- [Exercise description] Look through the entries. Copy each line that has the word "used".
+--
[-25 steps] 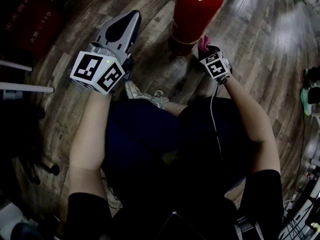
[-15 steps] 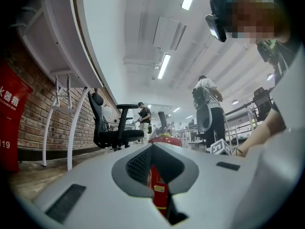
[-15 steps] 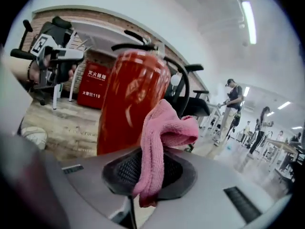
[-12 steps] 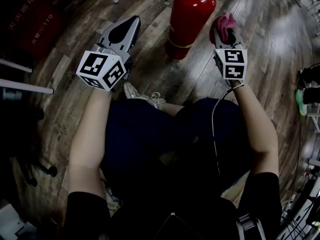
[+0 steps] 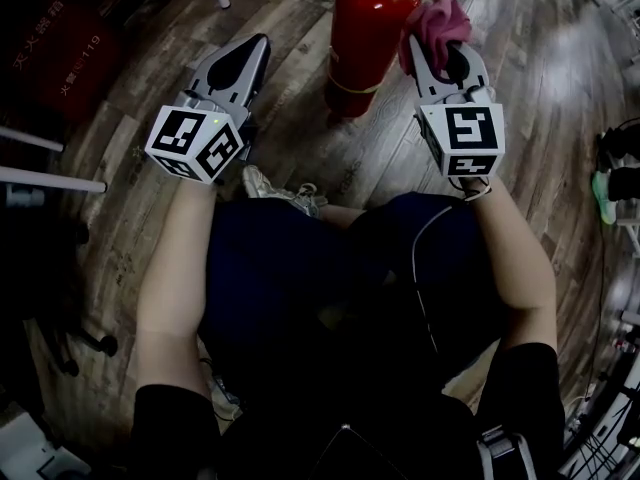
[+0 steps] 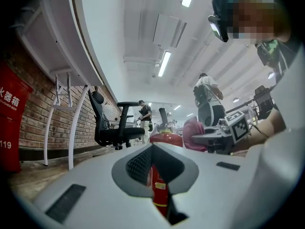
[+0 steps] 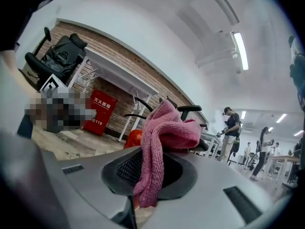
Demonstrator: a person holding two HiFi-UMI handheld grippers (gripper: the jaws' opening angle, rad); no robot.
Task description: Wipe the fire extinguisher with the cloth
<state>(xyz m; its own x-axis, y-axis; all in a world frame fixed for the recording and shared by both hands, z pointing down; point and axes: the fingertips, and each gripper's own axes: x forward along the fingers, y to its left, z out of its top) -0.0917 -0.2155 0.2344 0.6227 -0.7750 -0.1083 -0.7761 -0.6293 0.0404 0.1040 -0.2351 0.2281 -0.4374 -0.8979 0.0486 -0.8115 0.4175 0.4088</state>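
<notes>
A red fire extinguisher stands upright on the wooden floor ahead of my knees. My right gripper is shut on a pink cloth, held just right of the cylinder's upper part; I cannot tell whether the cloth touches it. In the right gripper view the cloth hangs down through the closed jaws of that gripper, with the extinguisher behind it. My left gripper hovers left of the extinguisher, shut and holding nothing. The left gripper view shows the extinguisher through the jaw opening of the left gripper.
A red box marked 119 stands at the far left by a brick wall. White table legs cross the left side. A black office chair and standing people are farther back. Shoes lie at the right edge.
The right gripper has lifted the pink cloth from the extinguisher's base up to beside its upper body. The left gripper has barely moved.
</notes>
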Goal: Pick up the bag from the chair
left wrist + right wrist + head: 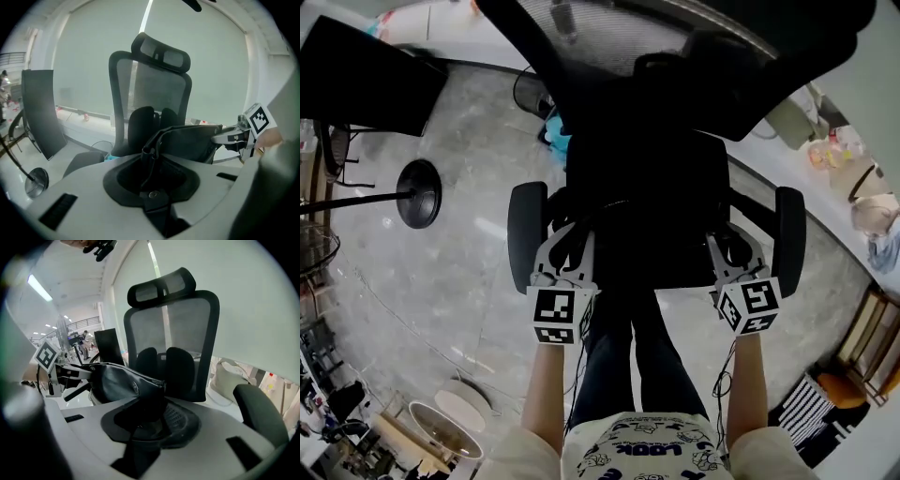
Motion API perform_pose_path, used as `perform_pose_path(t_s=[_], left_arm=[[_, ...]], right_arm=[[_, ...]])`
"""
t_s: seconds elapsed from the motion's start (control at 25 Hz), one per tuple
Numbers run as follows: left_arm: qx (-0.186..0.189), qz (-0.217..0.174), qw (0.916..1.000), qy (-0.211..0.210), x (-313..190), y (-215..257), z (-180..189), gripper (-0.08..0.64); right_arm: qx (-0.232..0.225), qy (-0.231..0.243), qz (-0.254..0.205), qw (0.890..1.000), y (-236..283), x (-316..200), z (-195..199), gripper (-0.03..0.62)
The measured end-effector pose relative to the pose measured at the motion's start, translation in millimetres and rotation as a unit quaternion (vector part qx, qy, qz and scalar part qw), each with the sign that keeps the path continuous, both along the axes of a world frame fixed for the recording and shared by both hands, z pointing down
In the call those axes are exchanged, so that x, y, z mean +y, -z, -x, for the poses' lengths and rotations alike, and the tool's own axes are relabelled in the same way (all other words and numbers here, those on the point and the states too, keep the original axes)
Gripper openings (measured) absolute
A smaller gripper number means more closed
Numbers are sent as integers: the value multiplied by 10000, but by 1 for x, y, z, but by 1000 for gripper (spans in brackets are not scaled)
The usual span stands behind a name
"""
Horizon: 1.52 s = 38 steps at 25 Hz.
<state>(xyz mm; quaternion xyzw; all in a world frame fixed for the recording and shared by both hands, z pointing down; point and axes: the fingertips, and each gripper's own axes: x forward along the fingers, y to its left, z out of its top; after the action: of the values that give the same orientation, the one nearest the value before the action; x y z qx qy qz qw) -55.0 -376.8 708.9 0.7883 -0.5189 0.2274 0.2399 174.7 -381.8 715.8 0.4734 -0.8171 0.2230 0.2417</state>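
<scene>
A black bag (652, 230) hangs stretched between my two grippers, just above the seat of a black mesh office chair (609, 37). My left gripper (570, 242) is shut on the bag's left end, beside the left armrest (527, 220). My right gripper (733, 248) is shut on the bag's right end, near the right armrest (789, 239). In the left gripper view the bag (192, 140) runs from my jaws (150, 152) across to the right gripper (232, 137). The right gripper view shows the bag (117, 380) pinched at my jaws (157, 391), with the left gripper (65, 372) at its far end.
The chair's tall back and headrest (161, 51) rise behind the bag. A round black stand base (419, 192) sits on the floor to the left, with a dark panel (366, 75) beyond it. A beige bag (229, 376) lies to the right of the chair. My legs (619, 366) are close to the seat's front.
</scene>
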Motion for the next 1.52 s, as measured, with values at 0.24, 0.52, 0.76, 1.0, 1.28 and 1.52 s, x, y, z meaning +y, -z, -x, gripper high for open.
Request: perform_pose_path(t_s=[0.24,0.52,0.76,1.0,1.28,1.52], left_arm=[[-36,-465,9989,-20,-5,87,-2,77],[-23,-1019,9948,42,1,199,-6,75],[-56,-1583,9874,43,-7,289,-6,74],[-33,-1946,9808,108,4,358,2,74],[-49,-2470,9689,147,19,422,14,72],[-34,-2766,9608,191,36,463,19,71]], right_arm=[[-146,-52,-457,9988,85,-6,-2,112],[-307,-162,-1060,9938,196,1,-6,112],[-475,-173,-1597,9859,281,-2,-7,109],[-549,-119,-1980,9786,351,10,1,107],[-734,-179,-2444,9667,411,23,13,107],[-781,-250,-2709,9591,450,39,19,107]])
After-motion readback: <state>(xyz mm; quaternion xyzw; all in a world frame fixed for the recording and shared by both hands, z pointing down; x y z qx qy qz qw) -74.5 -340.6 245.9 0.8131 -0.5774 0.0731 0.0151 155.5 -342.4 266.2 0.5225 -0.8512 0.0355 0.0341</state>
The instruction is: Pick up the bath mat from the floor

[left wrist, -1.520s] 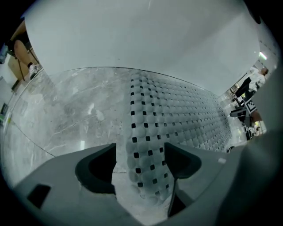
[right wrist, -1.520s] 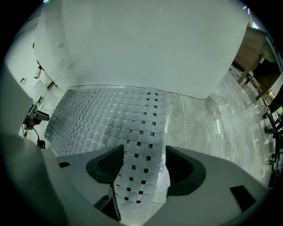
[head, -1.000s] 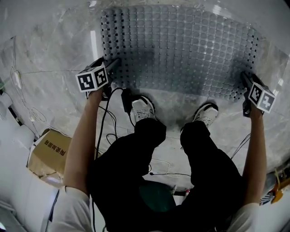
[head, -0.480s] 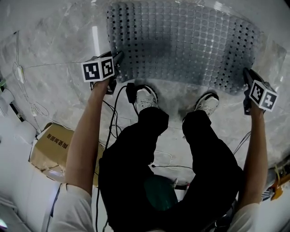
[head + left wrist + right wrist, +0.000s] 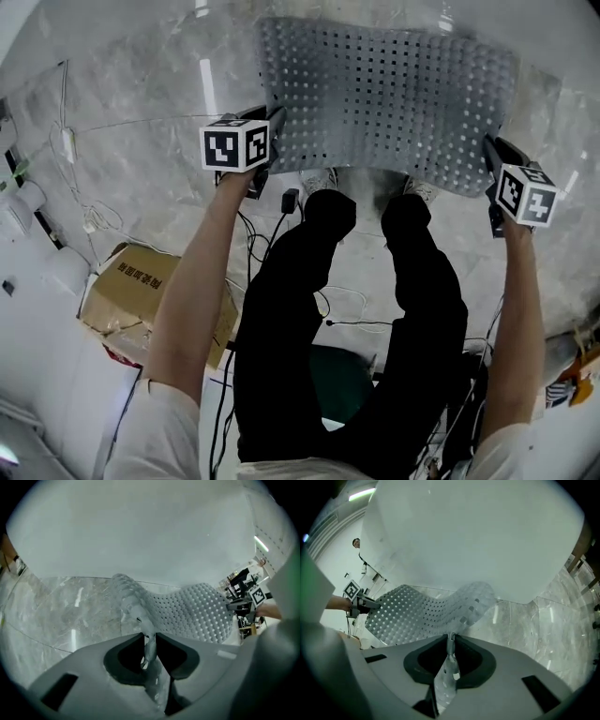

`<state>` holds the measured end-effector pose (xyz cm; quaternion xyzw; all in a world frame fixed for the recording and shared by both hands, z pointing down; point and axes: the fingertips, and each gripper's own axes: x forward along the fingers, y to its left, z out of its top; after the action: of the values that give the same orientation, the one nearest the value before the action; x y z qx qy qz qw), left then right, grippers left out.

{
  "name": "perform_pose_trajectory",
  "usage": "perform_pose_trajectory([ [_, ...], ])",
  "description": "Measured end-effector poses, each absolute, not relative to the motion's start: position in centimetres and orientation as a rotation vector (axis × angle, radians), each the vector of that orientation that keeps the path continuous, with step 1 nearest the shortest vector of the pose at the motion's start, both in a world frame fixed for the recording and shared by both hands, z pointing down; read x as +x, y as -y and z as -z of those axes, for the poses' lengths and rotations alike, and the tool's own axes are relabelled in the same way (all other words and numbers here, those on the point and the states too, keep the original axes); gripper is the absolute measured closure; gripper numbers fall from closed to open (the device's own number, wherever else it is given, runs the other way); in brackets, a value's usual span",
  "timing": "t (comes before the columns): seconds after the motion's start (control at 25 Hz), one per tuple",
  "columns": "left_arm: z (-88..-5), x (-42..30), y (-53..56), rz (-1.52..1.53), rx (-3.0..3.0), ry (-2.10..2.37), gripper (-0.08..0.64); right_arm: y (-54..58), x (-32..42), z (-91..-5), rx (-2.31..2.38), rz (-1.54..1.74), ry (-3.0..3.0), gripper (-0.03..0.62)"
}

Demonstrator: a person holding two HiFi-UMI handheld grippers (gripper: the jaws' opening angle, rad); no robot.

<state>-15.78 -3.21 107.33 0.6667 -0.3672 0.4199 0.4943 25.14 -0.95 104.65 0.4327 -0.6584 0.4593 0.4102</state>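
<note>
The grey perforated bath mat [image 5: 394,94] hangs stretched between my two grippers, its near edge raised above the marble floor [image 5: 141,112]. My left gripper [image 5: 274,118] pinches the mat's near left corner, and my right gripper [image 5: 488,146] pinches the near right corner. Both pairs of jaws are still closing. In the left gripper view a fold of the mat [image 5: 197,611] runs down between the jaws of that gripper [image 5: 149,645]. In the right gripper view the mat [image 5: 426,611] likewise passes between the jaws of the right gripper [image 5: 451,644]. The mat's far edge is out of sight.
A person's dark-trousered legs [image 5: 309,309] stand just behind the mat. A cardboard box [image 5: 141,291] lies at the left, with loose cables [image 5: 342,309] on the floor around the feet. A white wall [image 5: 150,527] rises beyond the mat.
Both grippers have closed on the mat's near corners and risen with them. The mat's near edge has come off the floor and now covers the shoes.
</note>
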Motion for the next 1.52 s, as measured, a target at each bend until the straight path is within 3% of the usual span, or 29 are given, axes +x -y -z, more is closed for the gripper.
perform_pose_trajectory([
  [0.48,-88.7,-13.4,-1.0,-1.007,1.620,0.823,0.492,-2.3,22.3,-85.6,1.043,-1.127,1.699,0.546],
  [0.92,-69.6,-16.3,-4.4,-0.787,1.591,1.019,0.492,-5.0,20.2,-67.1,1.116,-1.096,1.799,0.548],
  [1.52,-54.2,-21.4,-2.1,-0.643,1.745,1.166,0.494,-4.0,18.9,-51.2,1.322,-0.971,1.914,0.549],
])
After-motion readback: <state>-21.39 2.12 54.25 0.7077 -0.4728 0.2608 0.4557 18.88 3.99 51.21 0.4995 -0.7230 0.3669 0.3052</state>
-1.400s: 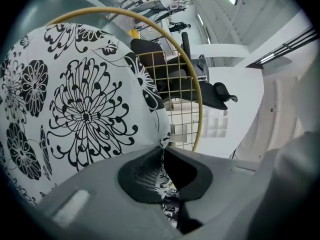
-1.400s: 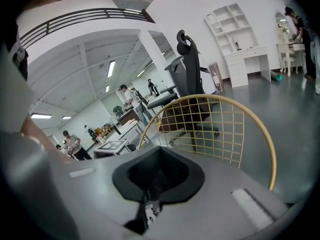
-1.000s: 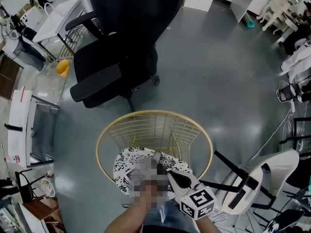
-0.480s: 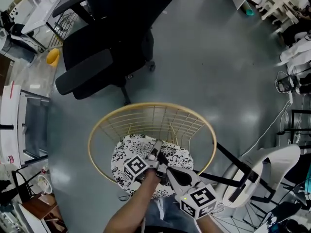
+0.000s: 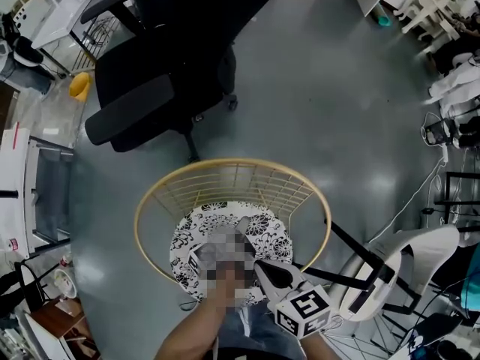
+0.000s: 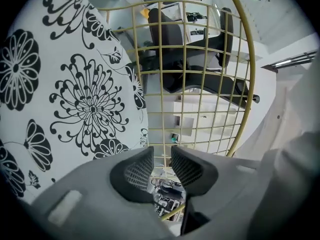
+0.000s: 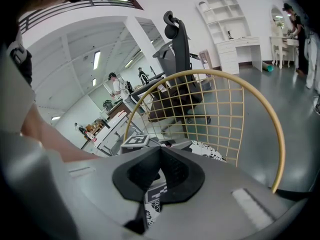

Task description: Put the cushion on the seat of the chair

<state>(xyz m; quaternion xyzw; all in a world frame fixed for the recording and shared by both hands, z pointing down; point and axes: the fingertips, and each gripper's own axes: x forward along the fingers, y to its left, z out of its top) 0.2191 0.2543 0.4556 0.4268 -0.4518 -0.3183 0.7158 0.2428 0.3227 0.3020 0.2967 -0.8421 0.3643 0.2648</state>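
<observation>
The left gripper (image 6: 162, 156) opens its empty jaws over the cushion (image 5: 264, 231) on the chair (image 5: 232, 162). The right gripper's (image 7: 160, 151) jaws touch.

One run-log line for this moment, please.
cushion on seat of gold wire chair | left tongs opening, nothing between them | right tongs shut, empty | placement looks done

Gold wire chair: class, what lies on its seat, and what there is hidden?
A black-and-white floral cushion lies on the seat of the wire chair. The person's arm covers its near edge; the seat beneath cannot be seen.
</observation>
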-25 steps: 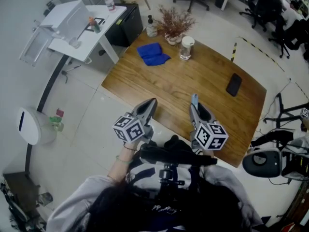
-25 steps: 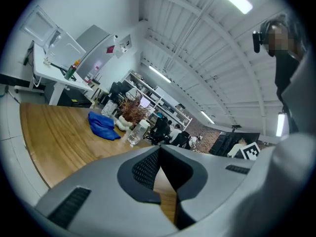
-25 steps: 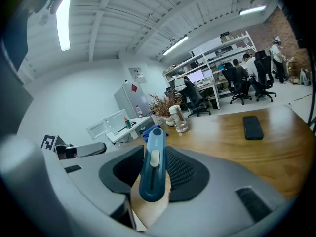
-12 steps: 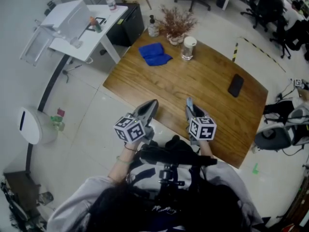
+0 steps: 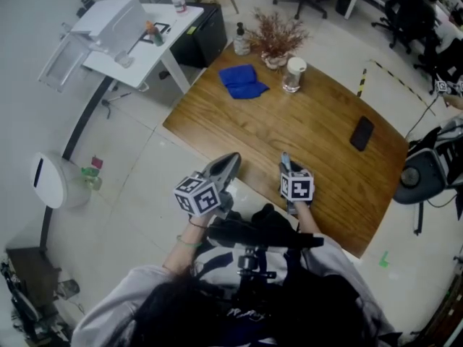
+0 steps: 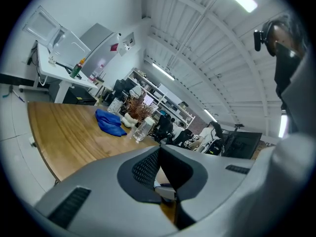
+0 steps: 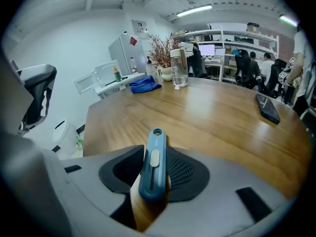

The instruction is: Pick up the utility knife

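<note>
The blue utility knife (image 7: 153,167) with a grey slider sits lengthwise between the jaws of my right gripper (image 7: 157,154), which is shut on it, its holed end pointing out over the wooden table (image 7: 212,112). In the head view the right gripper (image 5: 286,166) hangs low over the table's near edge, and the knife's tip (image 5: 283,158) sticks out ahead of it. My left gripper (image 5: 230,162) hovers just off the near edge, to the left. Its jaws (image 6: 159,152) meet at the tips with nothing between them.
At the table's (image 5: 304,121) far side lie a blue cloth (image 5: 244,82), a glass jar (image 5: 293,74), a dried plant (image 5: 276,38) and a soap bottle (image 5: 241,40). A black phone (image 5: 362,132) lies on the right. A white side table (image 5: 137,35) stands far left, an office chair (image 5: 427,172) at the right.
My right gripper has sunk toward the table's near edge with the knife still in it, tilting further down. The left gripper has stayed in place.
</note>
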`<state>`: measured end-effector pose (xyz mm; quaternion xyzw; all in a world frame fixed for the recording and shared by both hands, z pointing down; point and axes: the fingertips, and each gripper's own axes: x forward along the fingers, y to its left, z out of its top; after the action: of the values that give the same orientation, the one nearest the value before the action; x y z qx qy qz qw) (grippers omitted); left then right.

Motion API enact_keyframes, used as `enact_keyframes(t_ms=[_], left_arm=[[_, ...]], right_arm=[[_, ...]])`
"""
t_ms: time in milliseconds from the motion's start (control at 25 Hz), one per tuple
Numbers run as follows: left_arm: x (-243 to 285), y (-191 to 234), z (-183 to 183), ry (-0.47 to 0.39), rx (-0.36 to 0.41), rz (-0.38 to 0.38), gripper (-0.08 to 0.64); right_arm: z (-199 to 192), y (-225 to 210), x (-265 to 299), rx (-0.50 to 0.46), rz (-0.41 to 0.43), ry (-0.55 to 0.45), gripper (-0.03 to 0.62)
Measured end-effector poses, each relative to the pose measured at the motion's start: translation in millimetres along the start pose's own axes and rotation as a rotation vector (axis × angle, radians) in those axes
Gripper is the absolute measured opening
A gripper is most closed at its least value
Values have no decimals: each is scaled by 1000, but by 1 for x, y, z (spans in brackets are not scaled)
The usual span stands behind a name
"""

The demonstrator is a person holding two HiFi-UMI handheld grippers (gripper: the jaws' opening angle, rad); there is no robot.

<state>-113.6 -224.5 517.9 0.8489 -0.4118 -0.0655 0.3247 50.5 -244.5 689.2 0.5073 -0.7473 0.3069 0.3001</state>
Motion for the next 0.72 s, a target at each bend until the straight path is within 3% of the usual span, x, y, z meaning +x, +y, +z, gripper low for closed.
enact_keyframes(t_ms=[360,400,520,720], left_arm=[[0,3,-2,8,-4,-1,5],[1,2,-3,10,-4,-4,5],[3,-1,-2,11,-5,-15,5],[3,-2,-4,20,-6,-25,5]], right_arm=[[-6,4,5,-54,0,20,162],[-4,3,3,-39,0,16,192],[10,-3,-17,49,5,-50,196],[50,4,-85,256,107,-263,196]])
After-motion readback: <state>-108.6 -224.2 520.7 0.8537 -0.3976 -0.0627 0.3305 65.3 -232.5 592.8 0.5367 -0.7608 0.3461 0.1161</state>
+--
- [Worked solution]
Motion API perform_pose_path, used as `perform_pose_path(t_s=[_], left_arm=[[_, ...]], right_arm=[[_, ...]])`
Motion API enact_keyframes, used as `enact_keyframes(t_ms=[_], left_arm=[[_, ...]], right_arm=[[_, ...]])`

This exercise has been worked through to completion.